Assigned task
Copy nothing but the lines below, from the one with "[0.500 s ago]" through the one with "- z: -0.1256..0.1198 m", exactly as written; no pictures should appear.

Records to process

^^^^

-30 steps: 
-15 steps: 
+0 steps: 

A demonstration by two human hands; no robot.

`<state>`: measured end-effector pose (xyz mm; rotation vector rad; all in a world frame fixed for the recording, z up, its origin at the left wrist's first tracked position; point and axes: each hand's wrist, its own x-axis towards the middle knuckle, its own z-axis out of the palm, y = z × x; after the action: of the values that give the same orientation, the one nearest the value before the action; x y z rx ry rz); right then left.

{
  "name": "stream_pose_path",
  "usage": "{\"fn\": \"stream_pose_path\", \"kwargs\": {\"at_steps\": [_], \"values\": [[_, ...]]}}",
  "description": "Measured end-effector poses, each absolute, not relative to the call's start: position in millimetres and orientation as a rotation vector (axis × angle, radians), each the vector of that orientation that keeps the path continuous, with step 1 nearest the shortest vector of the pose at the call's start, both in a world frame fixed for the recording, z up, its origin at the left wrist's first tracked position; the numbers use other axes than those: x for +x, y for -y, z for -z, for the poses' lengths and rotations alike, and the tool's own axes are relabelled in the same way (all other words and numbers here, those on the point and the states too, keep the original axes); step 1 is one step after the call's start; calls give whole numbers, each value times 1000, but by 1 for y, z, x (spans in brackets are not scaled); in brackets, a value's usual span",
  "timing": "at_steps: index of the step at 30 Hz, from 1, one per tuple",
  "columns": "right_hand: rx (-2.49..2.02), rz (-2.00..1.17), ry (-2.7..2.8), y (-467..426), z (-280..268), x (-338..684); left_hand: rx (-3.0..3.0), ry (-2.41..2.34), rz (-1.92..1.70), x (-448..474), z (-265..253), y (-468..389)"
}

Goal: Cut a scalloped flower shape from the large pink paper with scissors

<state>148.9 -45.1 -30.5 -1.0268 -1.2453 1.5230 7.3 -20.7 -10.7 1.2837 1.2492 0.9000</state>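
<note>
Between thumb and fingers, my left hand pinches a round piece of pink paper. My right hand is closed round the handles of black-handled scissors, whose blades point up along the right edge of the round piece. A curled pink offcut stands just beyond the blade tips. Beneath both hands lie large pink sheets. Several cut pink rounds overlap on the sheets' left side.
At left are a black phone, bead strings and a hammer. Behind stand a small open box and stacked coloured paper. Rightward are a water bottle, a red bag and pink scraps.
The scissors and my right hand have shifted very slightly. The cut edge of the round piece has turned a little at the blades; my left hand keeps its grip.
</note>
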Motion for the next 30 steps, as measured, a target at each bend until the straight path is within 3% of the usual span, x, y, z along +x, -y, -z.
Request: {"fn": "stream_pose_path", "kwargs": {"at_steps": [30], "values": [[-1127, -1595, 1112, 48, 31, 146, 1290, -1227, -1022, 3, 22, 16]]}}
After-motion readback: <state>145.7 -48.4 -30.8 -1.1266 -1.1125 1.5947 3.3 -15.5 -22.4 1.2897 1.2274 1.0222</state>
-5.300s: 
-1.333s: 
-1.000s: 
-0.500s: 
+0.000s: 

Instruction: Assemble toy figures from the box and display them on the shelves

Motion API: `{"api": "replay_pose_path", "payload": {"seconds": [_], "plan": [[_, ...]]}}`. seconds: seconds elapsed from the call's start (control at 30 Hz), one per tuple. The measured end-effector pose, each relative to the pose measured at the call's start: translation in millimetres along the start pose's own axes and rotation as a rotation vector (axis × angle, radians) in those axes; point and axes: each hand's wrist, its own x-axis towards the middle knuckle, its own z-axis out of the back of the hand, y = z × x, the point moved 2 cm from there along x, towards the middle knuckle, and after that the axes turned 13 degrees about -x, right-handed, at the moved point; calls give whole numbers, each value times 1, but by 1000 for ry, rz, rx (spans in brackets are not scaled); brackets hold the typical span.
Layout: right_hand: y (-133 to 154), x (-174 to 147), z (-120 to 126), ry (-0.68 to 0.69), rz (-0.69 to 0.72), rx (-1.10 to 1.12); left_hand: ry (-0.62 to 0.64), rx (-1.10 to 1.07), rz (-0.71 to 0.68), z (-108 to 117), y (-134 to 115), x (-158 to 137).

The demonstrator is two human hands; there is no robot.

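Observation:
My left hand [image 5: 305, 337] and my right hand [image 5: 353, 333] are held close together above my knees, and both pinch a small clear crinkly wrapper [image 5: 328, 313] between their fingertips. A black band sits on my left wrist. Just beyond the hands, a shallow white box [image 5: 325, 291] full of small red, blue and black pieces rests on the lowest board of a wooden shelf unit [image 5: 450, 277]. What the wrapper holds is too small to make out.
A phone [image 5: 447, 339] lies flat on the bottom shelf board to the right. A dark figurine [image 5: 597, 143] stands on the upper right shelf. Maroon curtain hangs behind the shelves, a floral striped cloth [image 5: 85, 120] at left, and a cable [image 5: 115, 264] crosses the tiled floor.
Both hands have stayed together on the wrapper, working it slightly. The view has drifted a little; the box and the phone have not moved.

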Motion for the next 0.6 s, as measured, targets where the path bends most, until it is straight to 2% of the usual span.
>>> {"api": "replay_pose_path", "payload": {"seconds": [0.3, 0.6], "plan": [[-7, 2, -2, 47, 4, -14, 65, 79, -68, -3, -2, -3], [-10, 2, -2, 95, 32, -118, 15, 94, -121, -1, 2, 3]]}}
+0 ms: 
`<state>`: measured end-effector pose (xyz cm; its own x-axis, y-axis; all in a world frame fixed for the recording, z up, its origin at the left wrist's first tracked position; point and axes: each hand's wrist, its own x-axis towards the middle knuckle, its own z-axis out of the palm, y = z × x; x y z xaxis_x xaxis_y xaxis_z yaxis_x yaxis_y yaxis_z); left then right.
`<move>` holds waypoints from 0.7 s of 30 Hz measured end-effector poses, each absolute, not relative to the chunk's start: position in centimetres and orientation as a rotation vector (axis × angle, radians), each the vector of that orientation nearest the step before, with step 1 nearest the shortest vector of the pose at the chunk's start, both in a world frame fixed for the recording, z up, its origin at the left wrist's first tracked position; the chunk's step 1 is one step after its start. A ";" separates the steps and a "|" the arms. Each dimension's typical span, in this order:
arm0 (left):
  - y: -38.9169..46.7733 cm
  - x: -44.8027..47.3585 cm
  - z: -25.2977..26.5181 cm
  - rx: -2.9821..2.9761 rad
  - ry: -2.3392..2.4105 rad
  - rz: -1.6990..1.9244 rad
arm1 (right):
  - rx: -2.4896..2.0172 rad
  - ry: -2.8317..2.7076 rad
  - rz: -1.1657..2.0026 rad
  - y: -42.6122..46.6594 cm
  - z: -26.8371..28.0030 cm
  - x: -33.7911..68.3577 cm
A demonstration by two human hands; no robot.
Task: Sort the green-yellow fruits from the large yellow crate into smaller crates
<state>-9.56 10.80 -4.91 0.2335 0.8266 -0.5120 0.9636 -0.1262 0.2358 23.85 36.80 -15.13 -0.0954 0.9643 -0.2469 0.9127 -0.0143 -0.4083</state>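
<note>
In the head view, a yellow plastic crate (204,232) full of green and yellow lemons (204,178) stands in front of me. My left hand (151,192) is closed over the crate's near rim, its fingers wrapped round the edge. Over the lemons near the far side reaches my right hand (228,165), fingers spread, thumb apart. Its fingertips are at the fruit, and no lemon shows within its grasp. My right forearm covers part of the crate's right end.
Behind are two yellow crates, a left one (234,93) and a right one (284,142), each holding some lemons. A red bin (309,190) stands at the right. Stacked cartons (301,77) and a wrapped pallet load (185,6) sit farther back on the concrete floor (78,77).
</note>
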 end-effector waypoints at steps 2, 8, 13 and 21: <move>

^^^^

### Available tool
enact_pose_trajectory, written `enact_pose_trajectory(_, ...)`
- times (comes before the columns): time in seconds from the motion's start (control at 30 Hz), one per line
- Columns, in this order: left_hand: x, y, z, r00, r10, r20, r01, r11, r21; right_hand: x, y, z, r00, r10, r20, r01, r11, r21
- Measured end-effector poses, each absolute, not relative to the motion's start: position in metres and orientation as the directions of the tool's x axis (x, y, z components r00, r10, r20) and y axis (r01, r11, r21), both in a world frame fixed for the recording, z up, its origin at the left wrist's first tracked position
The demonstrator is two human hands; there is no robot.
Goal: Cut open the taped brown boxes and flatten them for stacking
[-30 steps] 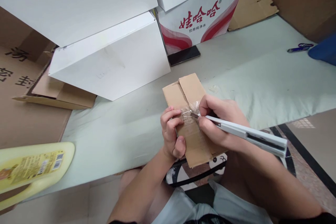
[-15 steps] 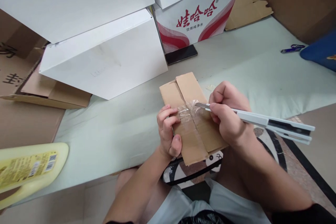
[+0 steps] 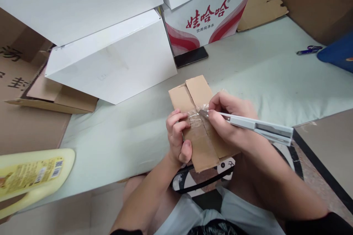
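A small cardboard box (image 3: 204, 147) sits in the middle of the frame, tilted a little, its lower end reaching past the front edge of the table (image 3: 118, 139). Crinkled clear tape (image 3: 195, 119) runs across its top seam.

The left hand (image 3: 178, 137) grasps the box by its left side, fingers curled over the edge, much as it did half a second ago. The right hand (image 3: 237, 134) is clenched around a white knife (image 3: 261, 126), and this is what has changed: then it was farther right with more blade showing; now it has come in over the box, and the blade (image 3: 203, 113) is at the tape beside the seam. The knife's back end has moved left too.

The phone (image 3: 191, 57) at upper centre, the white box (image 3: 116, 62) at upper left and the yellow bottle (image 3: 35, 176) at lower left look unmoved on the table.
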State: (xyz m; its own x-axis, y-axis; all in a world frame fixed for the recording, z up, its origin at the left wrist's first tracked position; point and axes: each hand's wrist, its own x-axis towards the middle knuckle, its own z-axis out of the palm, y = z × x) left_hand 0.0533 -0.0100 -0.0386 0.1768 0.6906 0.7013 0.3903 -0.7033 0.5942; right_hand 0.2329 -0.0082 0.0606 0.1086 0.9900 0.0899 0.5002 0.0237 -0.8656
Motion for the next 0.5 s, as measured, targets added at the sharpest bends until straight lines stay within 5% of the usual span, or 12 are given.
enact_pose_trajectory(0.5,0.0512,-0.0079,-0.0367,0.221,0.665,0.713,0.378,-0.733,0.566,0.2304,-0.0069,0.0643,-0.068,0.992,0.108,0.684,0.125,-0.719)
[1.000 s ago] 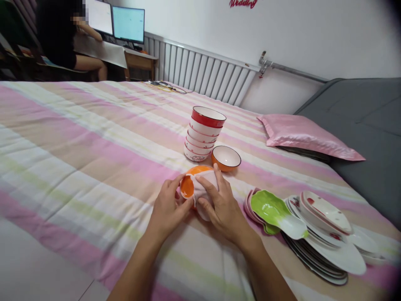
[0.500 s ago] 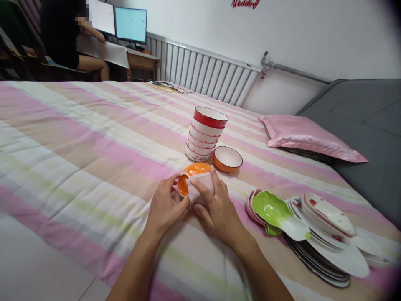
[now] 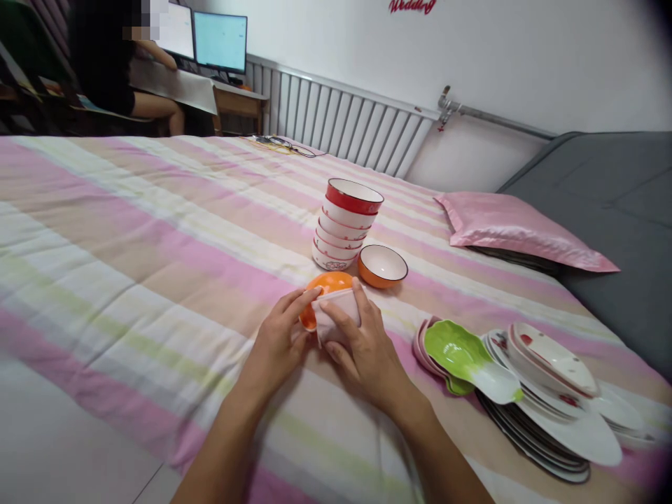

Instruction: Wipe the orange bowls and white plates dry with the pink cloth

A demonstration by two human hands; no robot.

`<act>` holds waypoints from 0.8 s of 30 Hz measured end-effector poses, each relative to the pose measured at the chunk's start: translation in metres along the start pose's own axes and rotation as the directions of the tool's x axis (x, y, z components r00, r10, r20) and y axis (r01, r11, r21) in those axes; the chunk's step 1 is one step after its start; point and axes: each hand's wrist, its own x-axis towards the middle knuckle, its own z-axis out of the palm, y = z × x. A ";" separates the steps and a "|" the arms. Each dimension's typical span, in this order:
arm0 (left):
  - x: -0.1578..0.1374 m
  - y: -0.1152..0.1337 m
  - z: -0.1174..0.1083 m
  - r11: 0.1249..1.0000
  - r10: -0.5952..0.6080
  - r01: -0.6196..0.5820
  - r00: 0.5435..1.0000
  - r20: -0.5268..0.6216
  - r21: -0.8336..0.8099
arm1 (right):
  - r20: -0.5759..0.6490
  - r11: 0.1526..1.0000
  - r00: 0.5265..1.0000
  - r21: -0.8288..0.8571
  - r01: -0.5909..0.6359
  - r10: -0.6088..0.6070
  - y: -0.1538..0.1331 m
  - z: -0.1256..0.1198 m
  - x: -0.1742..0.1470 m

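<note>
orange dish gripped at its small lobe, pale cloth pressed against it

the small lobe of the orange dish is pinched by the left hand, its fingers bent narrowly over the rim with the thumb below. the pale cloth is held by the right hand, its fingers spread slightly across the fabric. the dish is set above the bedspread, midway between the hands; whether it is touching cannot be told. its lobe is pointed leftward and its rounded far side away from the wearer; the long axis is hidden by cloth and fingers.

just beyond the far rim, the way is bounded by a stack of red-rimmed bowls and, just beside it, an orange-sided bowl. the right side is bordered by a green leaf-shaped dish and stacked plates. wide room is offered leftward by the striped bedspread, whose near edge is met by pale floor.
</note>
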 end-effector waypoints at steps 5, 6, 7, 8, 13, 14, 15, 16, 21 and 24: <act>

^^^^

Final answer
[0.500 s ago] 
[now] 

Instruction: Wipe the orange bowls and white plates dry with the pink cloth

A demonstration by two human hands; no robot.

`<act>` holds waypoints from 0.8 s of 30 Hz measured end-effector poses, each relative to the pose measured at the chunk's start: translation in metres along the start pose's own axes and rotation as the directions of the tool's x axis (x, y, z components r00, r10, r20) and y axis (r01, r11, r21) in those axes; the chunk's step 1 is one step after its start; point and axes: each hand's wrist, its own x-axis towards the middle knuckle, its own z-axis out of the palm, y = z × x. A ";" separates the steps and a "|" the arms. Each dimension's typical span, in this order:
arm0 (left):
  - x: -0.1578..0.1374 m
  - y: -0.1152..0.1337 m
  - z: -0.1174..0.1083 m
  - r11: 0.1249..1.0000
  - r10: -0.5952..0.6080
  - r01: -0.6196..0.5820
  - r00: 0.5435..1.0000
  - r20: -0.5268..0.6216
  - r21: -0.8336..0.8099
arm1 (right):
  - r20: -0.5759..0.6490
  - r11: 0.1526..1.0000
  - r00: 0.5265..1.0000
  - r21: -0.8288..0.8571
  - r01: -0.5909..0.6359
  - r10: -0.6088..0.6070
  - y: -0.1538..0.1331 m
  - z: -0.1256..0.1198 m

This exercise has been worked through to completion.